More Clients And Portfolio Changes, Low Job Turnover - IPI Advisor Survey

Charles Paikert Family Wealth Report Editor New York 24 May 2010

 More Clients And Portfolio Changes, Low Job Turnover - IPI Advisor Survey

In a new survey, advisor members of the Institute for Private Investors say they haven't been job-hopping, are getting more new clients and are making more portfolio changes, with liquidity as a top priority.

Surprisingly, advisor members of the Institute for Private Investors, surveyed in March, reported relatively low job turnover and a net gain in clients.

Only 25 per cent of advisors surveyed said they changing firms within the past two years, and eight in ten advisors said they gained clients since the fall of 2008.

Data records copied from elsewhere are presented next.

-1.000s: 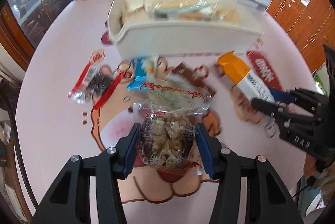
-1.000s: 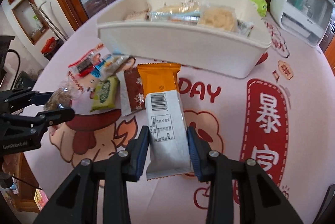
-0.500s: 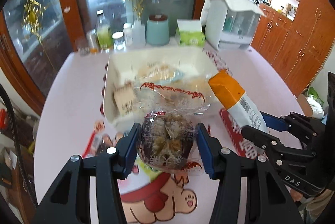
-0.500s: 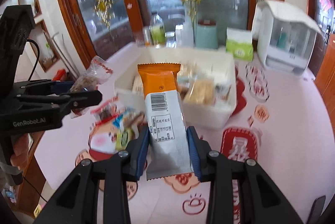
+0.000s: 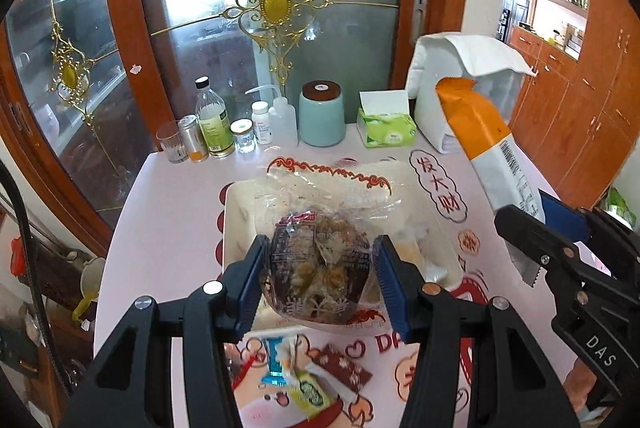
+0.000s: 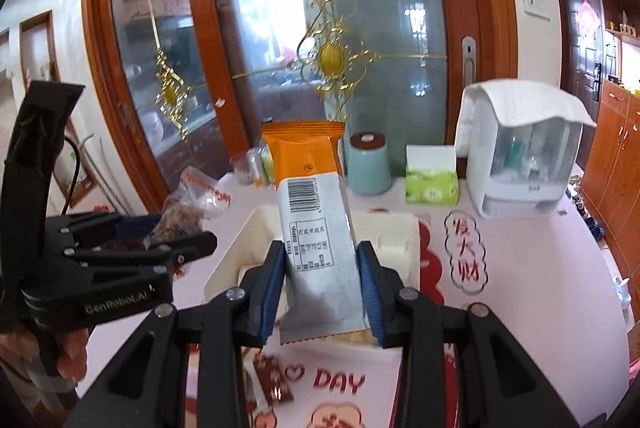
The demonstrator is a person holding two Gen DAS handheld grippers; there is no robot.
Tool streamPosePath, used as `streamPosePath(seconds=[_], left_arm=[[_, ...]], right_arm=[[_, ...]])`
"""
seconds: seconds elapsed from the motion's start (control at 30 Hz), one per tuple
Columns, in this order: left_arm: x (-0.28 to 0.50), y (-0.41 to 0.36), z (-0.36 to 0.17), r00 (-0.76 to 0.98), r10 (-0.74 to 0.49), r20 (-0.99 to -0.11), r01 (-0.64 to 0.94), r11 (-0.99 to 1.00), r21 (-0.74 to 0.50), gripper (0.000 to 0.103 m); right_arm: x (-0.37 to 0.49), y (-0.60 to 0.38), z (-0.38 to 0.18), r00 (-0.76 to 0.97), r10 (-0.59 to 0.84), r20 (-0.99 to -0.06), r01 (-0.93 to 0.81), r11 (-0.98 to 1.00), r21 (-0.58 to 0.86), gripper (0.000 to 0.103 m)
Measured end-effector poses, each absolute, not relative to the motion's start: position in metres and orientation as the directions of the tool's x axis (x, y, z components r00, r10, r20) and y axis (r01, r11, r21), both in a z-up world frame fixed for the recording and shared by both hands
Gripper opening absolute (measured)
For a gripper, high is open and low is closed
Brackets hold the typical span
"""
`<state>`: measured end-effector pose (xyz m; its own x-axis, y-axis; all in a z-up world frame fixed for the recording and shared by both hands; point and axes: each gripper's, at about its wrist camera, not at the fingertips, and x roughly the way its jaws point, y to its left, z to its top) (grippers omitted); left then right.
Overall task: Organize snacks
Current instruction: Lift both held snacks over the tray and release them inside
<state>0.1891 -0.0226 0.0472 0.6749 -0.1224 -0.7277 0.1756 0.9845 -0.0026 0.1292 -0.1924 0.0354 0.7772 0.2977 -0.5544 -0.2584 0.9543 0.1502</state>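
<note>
1. The left gripper (image 5: 320, 282) is pointing downward at a slant over the white bin (image 5: 236, 228), its jaws clamping a clear bag of brown snack pieces (image 5: 320, 268) from both sides; the bag's crinkled top with red trim is sticking out ahead of the blue pads (image 5: 250, 284).
2. The right gripper (image 6: 322, 286) is tilting down more gently, its jaws narrow and pinching a long packet (image 6: 316, 228), orange at the far end and silver with a barcode nearer the pads; the packet is hanging in the air above the bin (image 6: 400, 240).
3. In the left wrist view the right gripper (image 5: 532, 228) is reaching in from the right with the orange-topped packet (image 5: 488, 148) angling up and left, held clear of the counter (image 5: 168, 212).
4. In the right wrist view the left gripper (image 6: 188, 240) is sitting at the left edge, level with the bin's near corner, a person's hand (image 6: 68, 352) wrapping its black handle, and the bag (image 6: 188, 208) is poking out past its jaws.
5. The bin is already holding several wrapped snacks, partly hidden behind the held bag.
6. More snacks are lying loose on the printed counter cover in front of the bin: a blue packet (image 5: 276, 360), a green-labelled one (image 5: 310, 394) and a brown one (image 5: 344, 370).
7. A teal jar (image 5: 322, 116), a tissue box (image 5: 386, 126), bottles (image 5: 214, 120) and a white covered appliance (image 5: 460, 88) are standing along the counter's far edge.
</note>
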Motion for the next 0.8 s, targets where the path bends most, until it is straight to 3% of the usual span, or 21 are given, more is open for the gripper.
streamPosePath(seconds=[0.57, 0.63, 0.8], left_arm=[[0.272, -0.015, 0.000, 0.617, -0.106, -0.780, 0.139, 0.990, -0.024, 0.052], [0.278, -0.015, -0.010, 0.603, -0.089, -0.793, 0.129, 0.992, -0.013, 0.055], [0.289, -0.012, -0.039, 0.547, -0.048, -0.836, 0.121, 0.992, 0.022, 0.078]], right_arm=[[0.211, -0.183, 0.006, 0.739, 0.259, -0.622, -0.141, 0.962, 0.233, 0.037], [0.220, -0.180, -0.003, 0.723, 0.253, -0.644, -0.137, 0.965, 0.225, 0.038], [0.244, -0.174, -0.043, 0.597, 0.265, -0.757, -0.135, 0.964, 0.231, 0.041]])
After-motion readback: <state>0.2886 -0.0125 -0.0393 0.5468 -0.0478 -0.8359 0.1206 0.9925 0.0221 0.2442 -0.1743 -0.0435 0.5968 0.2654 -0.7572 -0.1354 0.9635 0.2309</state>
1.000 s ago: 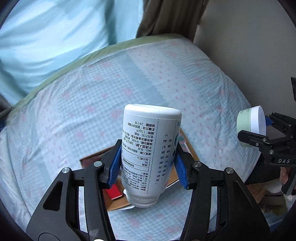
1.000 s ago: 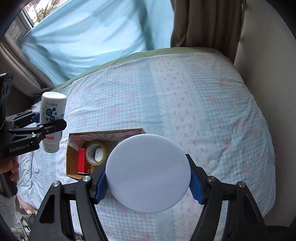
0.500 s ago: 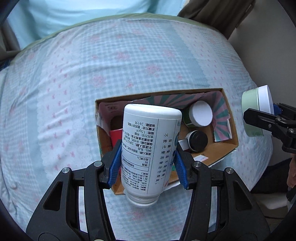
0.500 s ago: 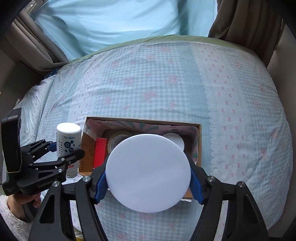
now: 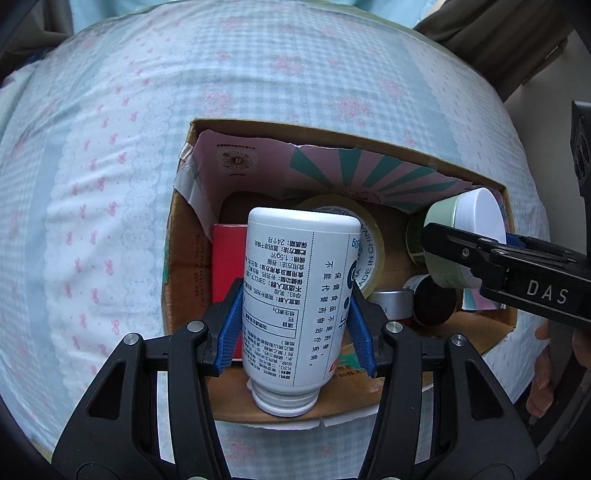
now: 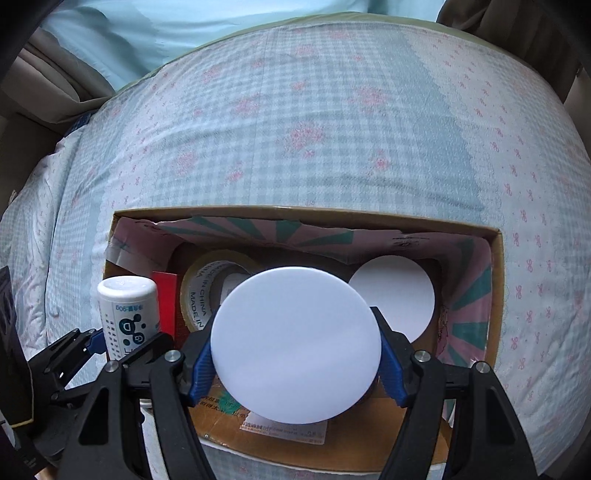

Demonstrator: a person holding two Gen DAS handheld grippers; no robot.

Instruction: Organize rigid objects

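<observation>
Bed [image 6: 332, 122] carried everything, covered by a quilt [image 5: 110, 155] in pale blue-and-white check with pink flower and bow prints. An open cardboard box [image 6: 303, 213] sat directly on the quilt near the front edge, flaps folded inward showing pink and green stripes. Quilt lay slightly wrinkled beside the box's left wall. Light blue bedding [image 6: 184, 22] lay beyond the far edge.

Glossy plastic bottle [image 5: 301, 295], matt cardboard box [image 6: 496, 280], soft checked cloth bedcover [image 6: 295, 129].
</observation>
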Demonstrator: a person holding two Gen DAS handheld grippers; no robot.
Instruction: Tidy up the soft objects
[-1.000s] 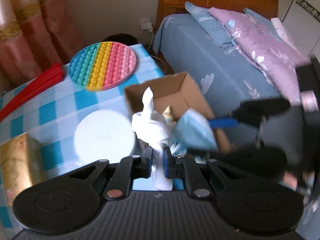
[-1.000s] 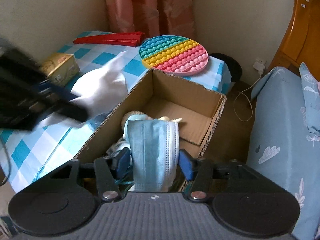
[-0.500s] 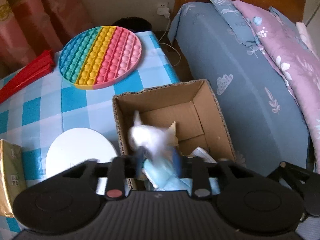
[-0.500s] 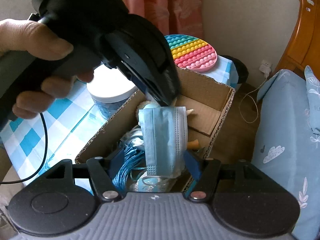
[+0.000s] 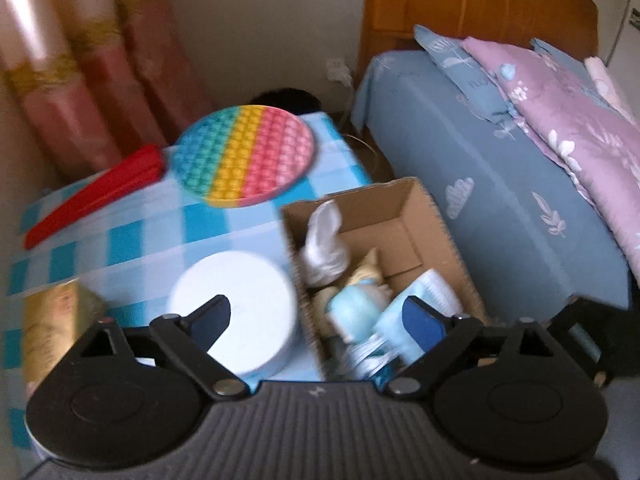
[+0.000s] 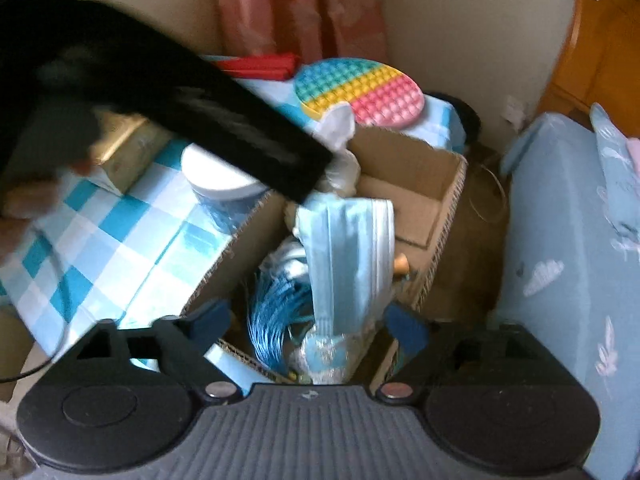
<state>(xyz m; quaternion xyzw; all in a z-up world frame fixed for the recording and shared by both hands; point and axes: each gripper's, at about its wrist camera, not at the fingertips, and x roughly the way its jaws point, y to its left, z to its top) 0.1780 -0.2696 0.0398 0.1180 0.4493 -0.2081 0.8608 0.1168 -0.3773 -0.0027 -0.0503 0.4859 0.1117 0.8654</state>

Not surprisingly, 61 per cent of the advisors surveyed say they have changed the way they view and manage risk in their clients’ portfolios, and 54 per cent said that their firm has changed the way they view asset allocation and the construction of client portfolios.

Liquidity, concentration risk and “tail risk,” or the risk of an asset or portfolio of assets becoming an underperforming outlier by moving more than three standard deviation from its current price, were cited by the advisors as their top priorities.

“We are reviewing asset allocation formally every two weeks and making tactical changes,” said one advisor who took part in the survey.

Other wealth managers said the survey results appeared reflective of the industry, with some exceptions, most notably not including transparency as a top priority.

And concentration risk was probably not applicable “to a broad set of investors,” said Bob Pitti, a San Francisco-based wealth manager.

Having too much money in one asset class or company was more of a problem for IPI’s extremely wealthy membership, Pitti said, many of whom are families with more than $50 million in assets and large equity stakes in a family business.

Liquidity is a more universal concern, Pitti said.

“People are pulling back from limited partnerships, real estate and private equity,” he said. “Risk management is the mantra going forward.”

Barry Glassman, president of Glassman Wealth Services, in McLean, Virginia., said he has rebalanced all his clients’ portfolios.

“We’ve increased emerging markets and decreased total stocks,” Glassman said. “We’ve also embedded long/short hedging strategies in all our clients’ portfolios.”

Liquidity is also a top priority, he said, adding: “We don’t own a single limited liquidity investment."

When advisors IPI surveyed were asked if they believe private clients of other firms have been well served by the industry, 77 per cent said, “no”. 

Investors were more generous, however. In an IPI member survey last fall 61 per cent said they have been well served by their advisor.